Work task — Print the data exactly as written, but leave out each picture.

Information provided —
_ _ _ _ _ _ _

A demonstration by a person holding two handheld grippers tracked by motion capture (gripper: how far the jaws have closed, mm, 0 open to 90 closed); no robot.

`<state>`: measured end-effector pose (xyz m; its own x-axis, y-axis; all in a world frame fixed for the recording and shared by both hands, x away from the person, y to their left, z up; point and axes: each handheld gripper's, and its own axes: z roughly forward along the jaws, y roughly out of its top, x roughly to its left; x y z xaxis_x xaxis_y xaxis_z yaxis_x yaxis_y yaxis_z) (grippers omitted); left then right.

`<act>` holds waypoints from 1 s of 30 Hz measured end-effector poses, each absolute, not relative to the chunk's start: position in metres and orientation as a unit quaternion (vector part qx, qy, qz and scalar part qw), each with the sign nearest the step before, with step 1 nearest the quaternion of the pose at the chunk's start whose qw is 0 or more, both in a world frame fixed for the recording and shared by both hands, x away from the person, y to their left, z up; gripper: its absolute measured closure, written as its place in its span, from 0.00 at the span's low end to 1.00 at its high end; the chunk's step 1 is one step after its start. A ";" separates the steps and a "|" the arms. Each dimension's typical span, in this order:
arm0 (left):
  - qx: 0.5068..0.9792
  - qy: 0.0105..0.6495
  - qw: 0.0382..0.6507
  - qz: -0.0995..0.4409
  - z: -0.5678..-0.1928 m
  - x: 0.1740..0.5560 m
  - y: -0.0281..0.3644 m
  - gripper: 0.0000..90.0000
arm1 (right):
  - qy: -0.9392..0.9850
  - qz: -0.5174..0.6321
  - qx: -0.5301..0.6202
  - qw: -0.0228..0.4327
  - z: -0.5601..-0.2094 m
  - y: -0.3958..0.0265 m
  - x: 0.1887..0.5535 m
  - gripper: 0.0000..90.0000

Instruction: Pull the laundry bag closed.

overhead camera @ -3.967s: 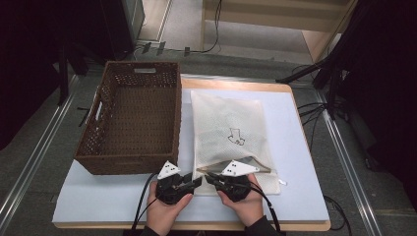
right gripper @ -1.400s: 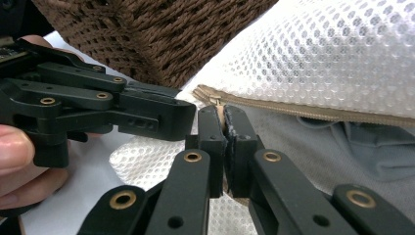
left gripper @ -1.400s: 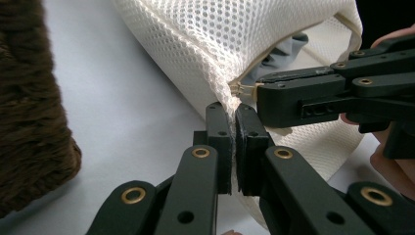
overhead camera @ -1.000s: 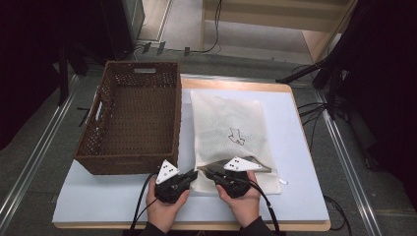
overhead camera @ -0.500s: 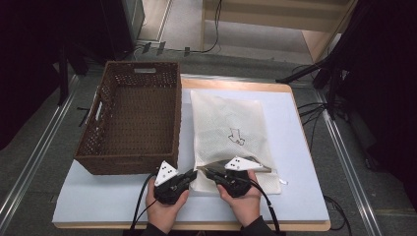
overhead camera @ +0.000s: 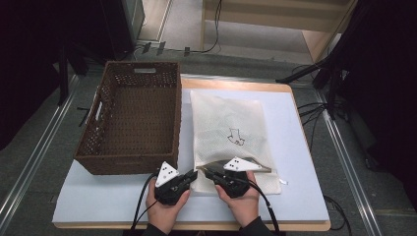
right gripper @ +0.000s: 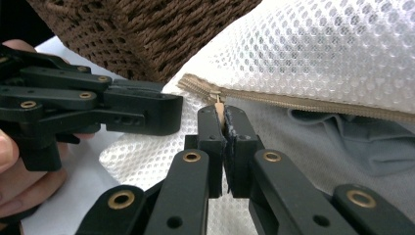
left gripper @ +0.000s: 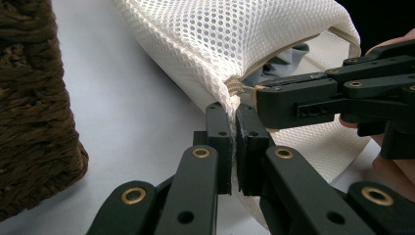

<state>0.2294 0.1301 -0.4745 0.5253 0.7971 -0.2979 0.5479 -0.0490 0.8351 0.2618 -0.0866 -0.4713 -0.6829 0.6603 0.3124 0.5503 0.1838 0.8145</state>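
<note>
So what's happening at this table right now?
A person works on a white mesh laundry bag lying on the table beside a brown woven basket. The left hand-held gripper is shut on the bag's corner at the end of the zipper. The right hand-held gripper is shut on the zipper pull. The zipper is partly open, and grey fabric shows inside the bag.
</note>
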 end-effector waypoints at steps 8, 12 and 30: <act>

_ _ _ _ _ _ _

Result for this task —
A demonstration by a person holding two handheld grippers tracked by motion capture (gripper: how far the jaws have closed, mm, 0 open to 90 closed); no robot.

`<state>`: measured end-effector pose (xyz m; its own x-axis, y-axis; all in a world frame fixed for the recording and shared by both hands, x away from the person, y to their left, z up; point and axes: each handheld gripper's, and its own axes: z roughly forward along the jaws, y roughly out of its top, x roughly to its left; x y z xaxis_x xaxis_y xaxis_z yaxis_x yaxis_y yaxis_z) (grippers omitted); left then right.

`<act>` holds waypoints from 1 s of 30 Hz measured end-effector poses, each absolute, not relative to the chunk's start: position in metres and orientation as a unit quaternion (vector part qx, qy, qz and scalar part qw), each with the sign nearest the step before, with step 1 nearest the quaternion of the pose at the chunk's start whose qw is 0 or more, both in a world frame fixed for the recording and shared by both hands, x away from the person, y to their left, z up; gripper: its absolute measured closure, written as its place in its span, from 0.00 at the span's low end to 1.00 at its high end; the chunk's step 1 is one step after its start. A ";" separates the steps and a "|" the arms. Each dimension's typical span, in this order:
arm0 (left):
  - qx: 0.5068..0.9792
  - qy: 0.0105..0.6495
  - qw: 0.0382..0.6507
  - qz: -0.0995..0.4409
  - z: -0.5678..-0.1928 m
  - x: 0.1740..0.5560 m
  - y: -0.0281..0.3644 m
  - gripper: 0.0000..90.0000
arm1 (right):
  - qy: -0.9392..0.9850
  - qz: -0.5174..0.6321
  - qx: -0.5301..0.6202
  - qw: -0.0228..0.4327
  - z: -0.5601..-0.2094 m
  - y: -0.3958..0.0265 m
  - x: 0.1887..0.5535 m
  - gripper: 0.0000..90.0000

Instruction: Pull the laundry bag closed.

overhead camera @ -3.967s: 
right gripper @ -1.400s: 
left gripper @ -1.400s: 
overhead camera @ -1.000s: 
overhead camera @ -0.500s: 
overhead camera @ +0.000s: 
right gripper @ +0.000s: 
left gripper @ +0.000s: 

<state>0.2294 0.1301 -0.4745 0.5253 0.7971 -0.2979 0.5479 -0.0490 0.8351 0.2618 -0.0866 -0.4713 -0.6829 0.6603 0.3124 0.5503 0.1838 0.8145</state>
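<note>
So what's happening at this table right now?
A person works on a white mesh laundry bag lying on the table beside a brown woven basket. The left hand-held gripper is shut on the bag's corner at the end of the zipper. The right hand-held gripper is shut on the zipper pull. The zipper is partly open, and grey fabric shows inside the bag.
</note>
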 end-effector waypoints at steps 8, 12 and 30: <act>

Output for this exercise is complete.